But more than dreams link Ginny, Jack, and Daniel. They are fate-shifters, born with the ability to skip like stones across the surface of the fifth dimension, inhabiting alternate versions of themselves. And each guards an object whose origin and purpose are unknown: gnarled, stony artifacts called sum-runners that persist unchanged through all versions of time.

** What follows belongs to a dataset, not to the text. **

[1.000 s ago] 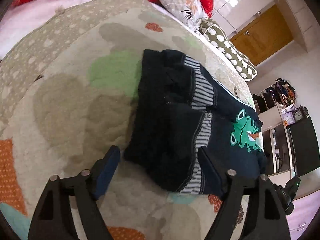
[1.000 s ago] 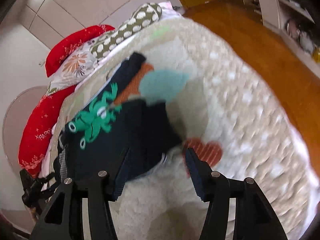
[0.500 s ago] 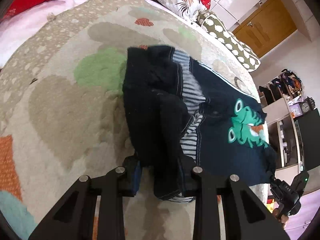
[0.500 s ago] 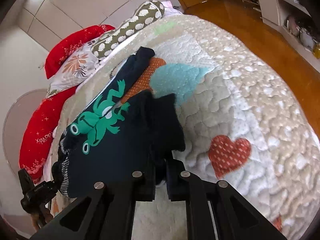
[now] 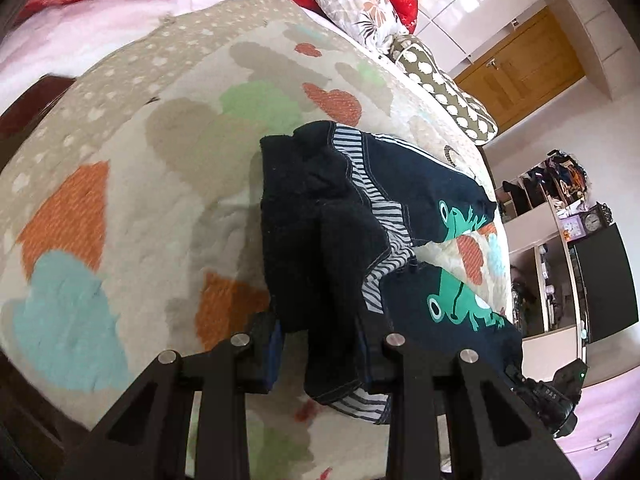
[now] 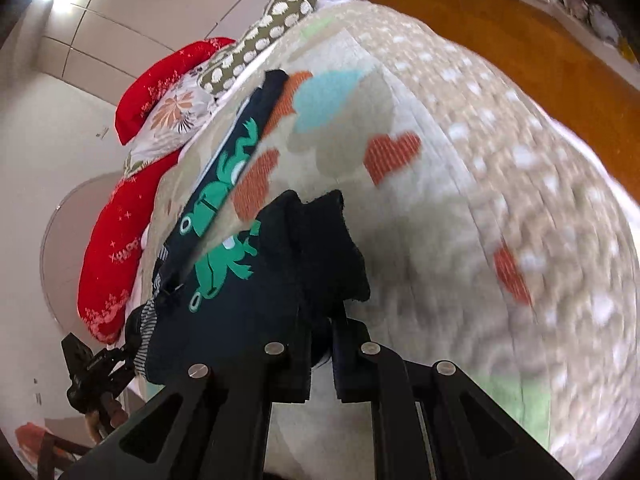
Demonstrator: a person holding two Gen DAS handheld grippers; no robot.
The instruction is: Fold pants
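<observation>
A fold of dark navy pants [image 6: 256, 292] is pinched between the closed fingers of the right gripper [image 6: 320, 360] at the bottom of the frame. The cloth is lifted off the quilt [image 6: 460, 208], and green frog prints can be seen on both legs. The far leg is stretched away toward the pillows, and a strip of quilt is seen between the two legs. A striped lining is visible at the left edge of the pants. The quilt is patterned with orange hearts and a blue patch. Red pillows [image 6: 116, 240], a floral pillow [image 6: 176, 116] and a spotted bolster [image 6: 264, 36] are piled beyond. A wooden floor [image 6: 500, 36] is seen at upper right.
</observation>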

Hunted by others with similar powers who seek the sum-runners on behalf of a terrifying, goddess-like entity known as the Chalk Princess, Ginny, Jack, and Daniel are drawn, despite themselves, into an all but hopeless mission to rescue the future–and complete the greatest achievement in human history.

From Publishers Weekly

Starred Review. In his triumphant return to large-scale SF, Nebula and Hugo–winner Bear (Quantico) links three young drifters in present-day Seattle with an unimaginably distant future. When the drifters answer an odd newspaper advertisement, they soon find themselves caught up in a war between mysterious and powerful forces. Two not-quite-humans, creations of a million-year experiment, have discovered that their ancient fortress/city, perhaps the last refuge of intelligence in a dying universe, is about to fall before the onslaught of chaos. They have been chosen by beings evolved far beyond mere matter to undertake a dangerous mission to preserve the universe's last vestiges of consciousness. Somehow the two groups engage in telepathic communication despite the eons that separate them. Something of an homage to William Hope Hodgson's classic The Night Land, this complex, difficult and beautifully written tale will appeal to sophisticated readers who prefer thorny conundrums to fast-paced action. (Aug.)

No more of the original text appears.